A Agência Nacional de Vigilância Sanitária (Anvisa) emitiu nesta segunda-feira (9), em Brasília, um alerta de farmacovigilância sobre os riscos associados ao uso indevido de medicamentos agonistas do receptor GLP-1, popularmente conhecidos como canetas emagrecedoras. O grupo inclui substâncias como dulaglutida, liraglutida, semaglutida e tirzepatida.
Em nota, a Anvisa destacou que, embora os riscos já constem nas bulas dos medicamentos aprovados no Brasil, houve aumento das notificações de eventos adversos tanto no cenário nacional quanto internacional, o que motivou o reforço das orientações de segurança.
Segundo a agência, esses medicamentos devem ser utilizados exclusivamente de acordo com as indicações aprovadas em bula e sempre sob prescrição e acompanhamento de profissional de saúde habilitado. O monitoramento médico é considerado essencial devido ao risco de eventos adversos graves, incluindo pancreatite aguda, que pode apresentar formas necrotizantes e até fatais.
Apesar do alerta, a Anvisa ressaltou que não houve mudança na relação entre risco e eficácia das substâncias.
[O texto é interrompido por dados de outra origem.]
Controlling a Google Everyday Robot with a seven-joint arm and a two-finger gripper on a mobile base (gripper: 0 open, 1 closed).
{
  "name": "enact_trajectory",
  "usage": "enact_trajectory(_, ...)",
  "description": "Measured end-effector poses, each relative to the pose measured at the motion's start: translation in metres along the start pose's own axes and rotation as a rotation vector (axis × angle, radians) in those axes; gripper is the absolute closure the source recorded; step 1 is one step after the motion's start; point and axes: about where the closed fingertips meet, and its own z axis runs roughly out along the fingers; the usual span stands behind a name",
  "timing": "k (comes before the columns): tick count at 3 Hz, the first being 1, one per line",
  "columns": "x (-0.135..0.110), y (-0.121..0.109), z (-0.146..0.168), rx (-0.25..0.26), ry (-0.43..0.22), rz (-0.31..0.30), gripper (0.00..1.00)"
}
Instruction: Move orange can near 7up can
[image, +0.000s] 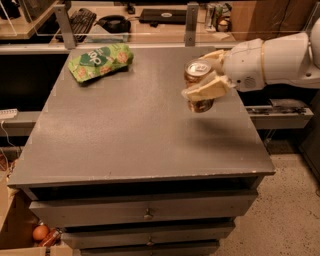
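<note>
The orange can is an orange-brown drink can with a silver top. It hangs tilted above the right side of the grey table. My gripper is shut on it, with one tan finger across its front and the other behind. The white arm reaches in from the right edge. The 7up can is hidden; I cannot see it behind the gripper and arm.
A green snack bag lies at the table's far left corner. Drawers sit under the tabletop. A desk with a keyboard and clutter stands behind. A rail runs right of the table.
</note>
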Motion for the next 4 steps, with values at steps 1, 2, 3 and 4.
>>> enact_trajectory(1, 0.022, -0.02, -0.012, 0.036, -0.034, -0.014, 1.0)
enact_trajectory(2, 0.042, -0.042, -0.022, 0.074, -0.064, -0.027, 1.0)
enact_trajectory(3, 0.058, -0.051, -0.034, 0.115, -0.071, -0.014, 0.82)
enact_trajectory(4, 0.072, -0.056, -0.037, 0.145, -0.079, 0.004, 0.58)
De acordo com a agência, os benefícios terapêuticos continuam superando os efeitos adversos quando os medicamentos são utilizados conforme as indicações e os modos de uso aprovados.
Alerta internacional
O comunicado menciona que, no início do mês, a Agência Reguladora de Medicamentos e Produtos de Saúde do Reino Unido (MHRA) também emitiu um alerta sobre o risco, ainda que considerado pequeno, de casos de pancreatite aguda grave em pacientes que utilizam canetas emagrecedoras.
Números no Brasil
Dados da Anvisa indicam que, entre 2020 e 7 de dezembro de 2025, foram registradas 145 notificações de suspeitas de eventos adversos relacionados a esses medicamentos no país, além de seis casos suspeitos com desfecho de óbito.
Em junho de 2025, a agência determinou que farmácias e drogarias passassem a reter a receita desses medicamentos. Desde então, a prescrição médica passou a ser feita em duas vias, e a venda só pode ocorrer com a retenção da receita, de forma semelhante ao que acontece com antibióticos. A validade da receita é de até 90 dias a partir da data de emissão.
Segundo a Anvisa, a decisão teve como objetivo proteger a saúde da população brasileira, diante do elevado número de eventos adversos associados ao uso fora das indicações aprovadas. A agência alertou ainda que o uso indiscriminado, especialmente para emagrecimento sem necessidade clínica, aumenta significativamente o risco de efeitos adversos e dificulta o diagnóstico precoce de complicações graves.
Orientações à população e profissionais de saúde
A Anvisa recomenda que usuários de canetas emagrecedoras procurem atendimento médico imediato em caso de dor abdominal intensa e persistente, que pode irradiar para as costas e estar acompanhada de náuseas e vômitos, sintomas sugestivos de pancreatite.
Para os profissionais de saúde, a orientação é interromper imediatamente o tratamento diante da suspeita de reação adversa, não retomando o uso caso o diagnóstico seja confirmado. A agência também reforçou a importância da notificação de eventos adversos por meio do sistema VigiMed, ferramenta utilizada para o monitoramento contínuo da segurança de medicamentos e vacinas no país.
Histórico de alertas
Ao longo dos últimos anos, a Anvisa já havia emitido outros alertas relacionados às canetas emagrecedoras. Entre eles, estão os riscos de aspiração durante procedimentos anestésicos, em 2024, e a ocorrência rara de perda de visão associada ao uso de semaglutida, registrada em 2025.